EXERCISE INSTRUCTIONS >> From the entries below, reproduce exactly the line containing "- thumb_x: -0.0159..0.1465", the line containing "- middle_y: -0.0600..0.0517", and every line in between, with nothing added.

§

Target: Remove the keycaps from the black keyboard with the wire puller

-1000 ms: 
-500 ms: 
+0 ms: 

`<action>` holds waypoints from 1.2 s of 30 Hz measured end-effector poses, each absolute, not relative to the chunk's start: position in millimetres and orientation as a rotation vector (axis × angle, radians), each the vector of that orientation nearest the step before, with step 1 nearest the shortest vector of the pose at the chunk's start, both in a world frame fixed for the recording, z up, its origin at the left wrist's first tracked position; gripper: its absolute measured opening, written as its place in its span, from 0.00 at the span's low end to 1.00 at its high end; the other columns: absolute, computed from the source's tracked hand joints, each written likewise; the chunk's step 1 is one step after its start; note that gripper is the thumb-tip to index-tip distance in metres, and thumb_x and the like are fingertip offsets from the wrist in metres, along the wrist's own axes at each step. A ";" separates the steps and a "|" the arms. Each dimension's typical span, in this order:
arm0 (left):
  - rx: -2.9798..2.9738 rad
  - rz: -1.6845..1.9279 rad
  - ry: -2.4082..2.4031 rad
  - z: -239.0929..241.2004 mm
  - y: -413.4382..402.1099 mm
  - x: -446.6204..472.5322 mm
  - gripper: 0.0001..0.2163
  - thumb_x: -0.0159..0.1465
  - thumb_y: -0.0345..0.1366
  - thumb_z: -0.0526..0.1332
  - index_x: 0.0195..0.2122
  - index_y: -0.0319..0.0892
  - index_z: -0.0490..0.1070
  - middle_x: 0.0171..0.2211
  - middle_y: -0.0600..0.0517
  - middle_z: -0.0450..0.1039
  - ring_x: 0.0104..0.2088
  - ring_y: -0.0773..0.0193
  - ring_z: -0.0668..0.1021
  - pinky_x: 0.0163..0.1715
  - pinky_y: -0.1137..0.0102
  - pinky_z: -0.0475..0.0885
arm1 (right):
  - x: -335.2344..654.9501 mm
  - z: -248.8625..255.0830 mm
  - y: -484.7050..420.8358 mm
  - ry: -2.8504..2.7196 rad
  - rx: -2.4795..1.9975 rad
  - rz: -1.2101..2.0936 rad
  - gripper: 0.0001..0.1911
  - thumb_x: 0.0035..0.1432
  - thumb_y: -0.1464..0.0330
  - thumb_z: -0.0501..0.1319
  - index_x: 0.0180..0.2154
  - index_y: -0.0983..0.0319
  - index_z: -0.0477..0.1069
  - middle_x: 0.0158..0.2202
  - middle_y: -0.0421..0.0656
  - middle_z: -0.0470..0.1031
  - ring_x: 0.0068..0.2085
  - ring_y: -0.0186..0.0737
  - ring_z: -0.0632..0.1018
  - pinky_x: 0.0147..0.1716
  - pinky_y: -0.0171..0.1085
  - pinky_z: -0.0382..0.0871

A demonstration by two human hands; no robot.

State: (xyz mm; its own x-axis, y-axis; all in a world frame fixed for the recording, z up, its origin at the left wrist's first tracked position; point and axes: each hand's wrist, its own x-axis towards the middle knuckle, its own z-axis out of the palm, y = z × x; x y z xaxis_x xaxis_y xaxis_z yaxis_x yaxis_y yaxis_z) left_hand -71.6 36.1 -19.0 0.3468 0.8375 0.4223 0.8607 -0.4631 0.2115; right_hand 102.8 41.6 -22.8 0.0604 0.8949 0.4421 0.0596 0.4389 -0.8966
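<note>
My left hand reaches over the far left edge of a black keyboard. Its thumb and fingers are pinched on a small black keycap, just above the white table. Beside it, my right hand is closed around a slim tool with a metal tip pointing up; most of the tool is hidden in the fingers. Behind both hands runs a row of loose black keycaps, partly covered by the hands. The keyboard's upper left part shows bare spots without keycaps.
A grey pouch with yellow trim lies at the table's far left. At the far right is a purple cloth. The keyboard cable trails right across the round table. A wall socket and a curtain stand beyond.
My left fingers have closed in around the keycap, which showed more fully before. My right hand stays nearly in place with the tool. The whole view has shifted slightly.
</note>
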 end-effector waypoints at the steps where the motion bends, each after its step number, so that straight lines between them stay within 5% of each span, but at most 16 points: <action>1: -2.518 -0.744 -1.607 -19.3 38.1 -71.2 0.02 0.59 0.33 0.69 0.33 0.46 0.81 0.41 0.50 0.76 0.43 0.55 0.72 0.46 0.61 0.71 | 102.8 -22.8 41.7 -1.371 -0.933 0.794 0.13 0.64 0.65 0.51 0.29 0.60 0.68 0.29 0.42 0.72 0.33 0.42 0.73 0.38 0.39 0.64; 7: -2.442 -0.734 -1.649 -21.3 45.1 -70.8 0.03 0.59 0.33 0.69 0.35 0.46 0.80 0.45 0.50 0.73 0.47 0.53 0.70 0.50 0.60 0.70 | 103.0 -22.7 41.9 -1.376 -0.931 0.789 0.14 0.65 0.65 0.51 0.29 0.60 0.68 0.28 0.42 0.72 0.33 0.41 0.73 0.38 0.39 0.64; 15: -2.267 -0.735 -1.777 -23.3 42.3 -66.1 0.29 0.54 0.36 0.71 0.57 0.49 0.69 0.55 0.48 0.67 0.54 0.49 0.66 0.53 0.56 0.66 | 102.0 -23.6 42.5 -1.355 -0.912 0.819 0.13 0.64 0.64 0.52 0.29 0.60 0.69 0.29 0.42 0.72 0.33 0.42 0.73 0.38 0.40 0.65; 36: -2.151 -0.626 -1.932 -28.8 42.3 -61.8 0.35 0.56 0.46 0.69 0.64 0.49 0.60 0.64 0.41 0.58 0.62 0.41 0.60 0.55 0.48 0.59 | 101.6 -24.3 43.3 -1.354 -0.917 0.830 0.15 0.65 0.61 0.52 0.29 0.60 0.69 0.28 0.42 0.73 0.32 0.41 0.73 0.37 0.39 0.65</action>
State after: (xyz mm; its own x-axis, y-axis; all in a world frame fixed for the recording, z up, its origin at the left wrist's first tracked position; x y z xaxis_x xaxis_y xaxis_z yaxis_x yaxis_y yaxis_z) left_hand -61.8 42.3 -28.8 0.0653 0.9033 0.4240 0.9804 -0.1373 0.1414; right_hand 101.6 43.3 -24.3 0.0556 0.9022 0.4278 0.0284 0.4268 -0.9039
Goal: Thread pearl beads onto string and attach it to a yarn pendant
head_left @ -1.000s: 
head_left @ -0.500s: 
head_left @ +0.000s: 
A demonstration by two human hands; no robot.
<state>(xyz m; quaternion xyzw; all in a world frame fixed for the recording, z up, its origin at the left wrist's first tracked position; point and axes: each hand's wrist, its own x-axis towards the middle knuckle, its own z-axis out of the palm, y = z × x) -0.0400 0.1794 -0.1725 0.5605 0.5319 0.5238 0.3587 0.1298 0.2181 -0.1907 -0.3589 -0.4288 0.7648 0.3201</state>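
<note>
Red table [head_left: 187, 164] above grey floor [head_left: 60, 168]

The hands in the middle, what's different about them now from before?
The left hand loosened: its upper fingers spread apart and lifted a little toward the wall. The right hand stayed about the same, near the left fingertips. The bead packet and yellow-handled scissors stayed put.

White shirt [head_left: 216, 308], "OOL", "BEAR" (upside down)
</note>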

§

TASK ANSWER >>
  - thumb_x: -0.0159..0.1465
  - thumb_y: -0.0345..0.1366
  - thumb_z: -0.0526..0.1332
  - index_x: 0.0195..0.2122
  - index_y: -0.0319..0.0892
  - index_z: -0.0490..0.1070
  - middle_x: 0.0171..0.2211
  - middle_y: -0.0600..0.0517

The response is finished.